Still, there was something about the night ride that stuck with me. Perhaps it was the fact that it felt like my own little secret, shared with nobody, guarded jealously. A ride in cool evening air along familiar routes made mysterious by darkness. On the bike at night, the world shrinks to a bubble of isolation through which I drift, pushing light a little further down the street, one revolution at a time.

A moody, black-and-white night shot of a bike lane. The "Sharrow" signal of a bike and two arrows is slightly blurred but pops on the blackened pavement. Ahead, an intersection looms.

Over the years, I’ve honed a rough route that’s a mix of council-designated ‘bike-friendly’ suburban streets, bike paths, gravelly strips of bushland, and brick and cobble laneways between mansions. It’s about 25 km, give or take, with a lot of cornering practice when the council bike arrows suddenly direct you down tiny suburban roads, and even though I’ve ridden it a lot, it feels different most times I ride it.

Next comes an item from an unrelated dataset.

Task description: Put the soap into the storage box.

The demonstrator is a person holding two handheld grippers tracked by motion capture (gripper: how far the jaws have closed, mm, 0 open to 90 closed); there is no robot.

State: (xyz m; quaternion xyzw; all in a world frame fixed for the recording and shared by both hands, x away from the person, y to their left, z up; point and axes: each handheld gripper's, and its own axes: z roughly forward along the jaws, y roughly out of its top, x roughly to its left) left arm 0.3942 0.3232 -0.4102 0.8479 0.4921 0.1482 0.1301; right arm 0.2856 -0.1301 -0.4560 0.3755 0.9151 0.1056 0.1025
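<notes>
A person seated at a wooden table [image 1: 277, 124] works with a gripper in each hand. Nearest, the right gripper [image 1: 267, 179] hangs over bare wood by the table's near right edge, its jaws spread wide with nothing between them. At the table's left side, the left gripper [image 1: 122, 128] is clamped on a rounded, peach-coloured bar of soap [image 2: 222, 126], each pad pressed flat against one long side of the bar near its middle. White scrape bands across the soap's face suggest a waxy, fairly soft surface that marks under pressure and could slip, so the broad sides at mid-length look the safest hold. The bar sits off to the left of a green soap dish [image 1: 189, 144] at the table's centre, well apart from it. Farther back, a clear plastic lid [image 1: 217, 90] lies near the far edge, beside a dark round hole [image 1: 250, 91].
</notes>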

Sometimes the traffic hums a little louder; sometimes it’s completely silent. Sometimes a new album in my ears makes the mundane profound; sometimes music intersects with the day’s stress, forcing a frayed urgency to my pedalling. I’ve seen tawny frogmouths swoop on prey, watched ringtail possums scurry along powerlines, pursued a fox down an overgrown back-alley.

This ride has always been mine, but last week I decided to share it with a group of bike dads from my daughter’s school. There are four or five of us that are pretty evenly matched on the bike and with a similar ethos to our riding – a bit of exploration, a bit of gravel, a parent’s caution about playing in traffic. It’s maybe not as durable a connection as the long-established old school and uni friends that normally prop up a social circle, but it’s been a welcome surprise in those delicate first years of navigating new social horizons of school drop-offs and pick-ups.

Across our wildly diverse work and family lives, there’s common ground: houses, kids, the eternal battle to balance the scales of self-care and selflessness. I don’t know if they’d articulate it as earnestly, but I think we’re all trying to fend off the declining social connections that seem to befall men, especially, as they age. I’ve felt it myself. Weekly nights out turn to monthly nights out turn to seeing friends once a year. Maybe a night ride would do them good too. 

An almost impressionist black and white shot of a rider at night. A ghostly arm reaches down to a handlebar, silhouetted against a concrete wall, slightly blurred from motion.

A few WhatsApp messages, and we set off: following the council’s arrows, tracing a meandering path through the suburbs. Hopping curbs, racing each other downhill, pausing to catch breath and reconvene at traffic lights. We rattled up cobbles and down brick, dove down the narrow dirt path next to the trainline, under the bridge. Out of the darkness, into the bright lights of Box Hill. Jumping potholes next to the cemetery; rolling through childhood stomping grounds. Together, in that moment, finding that childhood maybe isn’t as distant as it sometimes feels, because for a moment we were kids on bikes again.

As the sky faded from pink to purple to black, we rode together. Our rolling bubbles of isolation expanded, brightened, and for a while everything felt a little less lonely.